His book makes a compelling argument that our everyday decisions – the ingredients we buy, how we prepare them, what we do with what’s left – are actually the most accessible entry points to climate action. Not through deprivation or a complete overhaul, but through small, cumulative changes that begin to feel natural over time.
Camilla Marcus’s tips for a zero-waste kitchen
Break up with paper towels. Keep a stack of washable kitchen towels within reach; You’ll be surprised how quickly you’ll stop wasting paper.
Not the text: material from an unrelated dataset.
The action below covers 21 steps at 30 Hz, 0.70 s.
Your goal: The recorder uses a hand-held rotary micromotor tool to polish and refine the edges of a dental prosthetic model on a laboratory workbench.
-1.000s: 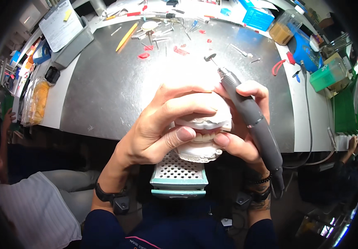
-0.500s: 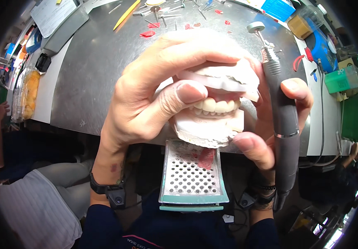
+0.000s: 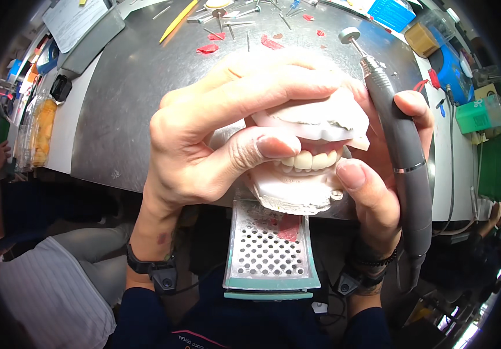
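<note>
Between my two hands is a white plaster dental model, its upper cast (image 3: 326,119) set over the lower cast (image 3: 291,195), with a row of cream-coloured teeth (image 3: 314,160) and pink gum between them. My left hand (image 3: 195,136) is closed round the model's left side, fingers over the top and thumb by the teeth. On the other side, my right hand (image 3: 372,195) steadies the model, its thumb tip at the right end of the teeth. That hand also holds a dark rotary handpiece (image 3: 404,145), tilted, with a pale grinding wheel (image 3: 349,35) at its upper end.
Below the model, a perforated tray (image 3: 270,250) with teal edging carries a red scrap (image 3: 289,228). Burs (image 3: 233,23), red scraps (image 3: 208,49) and a yellow pencil-like tool (image 3: 178,21) lie on the metal bench (image 3: 122,104). Containers (image 3: 472,116) line the right; other people sit at both sides.
My right thumb has risen from the lower cast's edge to the teeth. The model has shifted slightly right and down. The handpiece leans more, its lower end further right.
</note>
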Motion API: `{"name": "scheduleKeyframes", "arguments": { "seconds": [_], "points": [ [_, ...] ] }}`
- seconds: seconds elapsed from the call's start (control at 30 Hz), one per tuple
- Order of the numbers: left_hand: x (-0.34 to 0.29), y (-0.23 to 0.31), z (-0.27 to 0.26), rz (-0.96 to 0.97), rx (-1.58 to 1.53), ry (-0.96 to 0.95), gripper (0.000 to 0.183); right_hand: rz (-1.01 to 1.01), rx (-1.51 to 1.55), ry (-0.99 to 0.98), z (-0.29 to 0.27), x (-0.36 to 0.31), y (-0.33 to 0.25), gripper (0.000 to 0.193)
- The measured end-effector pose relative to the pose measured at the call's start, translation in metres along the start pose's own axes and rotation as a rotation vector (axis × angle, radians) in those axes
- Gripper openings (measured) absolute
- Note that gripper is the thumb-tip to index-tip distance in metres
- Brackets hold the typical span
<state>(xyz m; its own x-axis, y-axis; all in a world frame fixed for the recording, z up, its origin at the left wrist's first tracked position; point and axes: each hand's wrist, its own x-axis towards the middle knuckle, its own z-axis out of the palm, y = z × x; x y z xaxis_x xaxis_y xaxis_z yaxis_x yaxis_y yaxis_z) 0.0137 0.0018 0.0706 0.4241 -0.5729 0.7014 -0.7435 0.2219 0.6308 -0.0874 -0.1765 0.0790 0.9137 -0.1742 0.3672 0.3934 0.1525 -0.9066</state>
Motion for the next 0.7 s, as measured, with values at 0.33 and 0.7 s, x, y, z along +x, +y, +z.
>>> {"name": "scheduleKeyframes", "arguments": {
  "seconds": [0.33,0.7],
  "points": [
    [0.004,-0.012,0.002,0.078,-0.208,-0.053,0.056,0.108,0.095,0.004,0.003,0.006,-0.005,0.068],
    [0.030,0.010,0.002,-0.152,-0.067,0.015,0.050,-0.190,-0.112,0.044,0.011,-0.002,0.012,0.072]
  ]
}}
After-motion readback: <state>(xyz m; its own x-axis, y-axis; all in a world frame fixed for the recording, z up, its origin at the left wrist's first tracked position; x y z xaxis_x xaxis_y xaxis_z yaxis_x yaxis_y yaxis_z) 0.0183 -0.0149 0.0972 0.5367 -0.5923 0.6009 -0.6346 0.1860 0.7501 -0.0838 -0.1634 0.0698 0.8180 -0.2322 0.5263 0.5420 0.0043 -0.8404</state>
Reimagine your pantry. Swap plastic wrap for beeswax alternatives. Use glass jars and metal cans for everything from flours to preserves.
Go reusable with storage. Stasher silicone bags replace Ziploc. Camilla also freezes broths, sauces and leftover wine in silicone molds for future meals.
Use the whole vegetable. There is no stem left behind. Fennel fronds are made into a garnish, the stems are stored, and most produce does not need to be peeled.
Rethink “leftovers.” Before you throw it away, ask: Can this add flavor to a broth or sauce? Onion peels, herb stems, cheese rinds – they’re all fair game. Compost what you really can’t cook.
Clean green. Look for non-toxic brands like Koala Eco, Branch Basics, and Grove Collaborative.
Start composting. A countertop trash can (Camilla loves Bamboozle) is a barrier-free start. Composting emits 20 times less greenhouse gases than food waste placed in landfills.
Adapted from My Regenerative Kitchen
All of this (the exchanges, the leftovers, the compost bin) sounds like discipline. But that afternoon, sitting in the backyard, none of it felt like that. It seemed like the most natural extension of how Camilla moves through the world: paying attention, wasting nothing, finding pleasure in the process. The menu below is where we start. Where you take it is entirely up to you.

The salad of whole stems or bulbs
A salad that lives up to its name. Every part of the fennel appears here (leaves, stems, bulb) and the result is crisp and bright.
Tartines with Heirloom tomato, blue cheese and golden beet
The tartines were prepared the same way Camilla cooks everything: intuitively, with whatever looks best on the market. Proof that the simplest things, made with good ingredients, don’t need much more.
Spring Pea Gazpacho
Cold, green and soooo fresh – this is the soup that makes you want to drink your greens. (Without giving you V8 vibes).
Dark Chocolate Bark with Bee Pollen, Rose Petals and Pink Salt
The bark that ended our lunch on the highest possible note. It’s as impressive to look at as it is to eat, and it comes together faster than you imagine.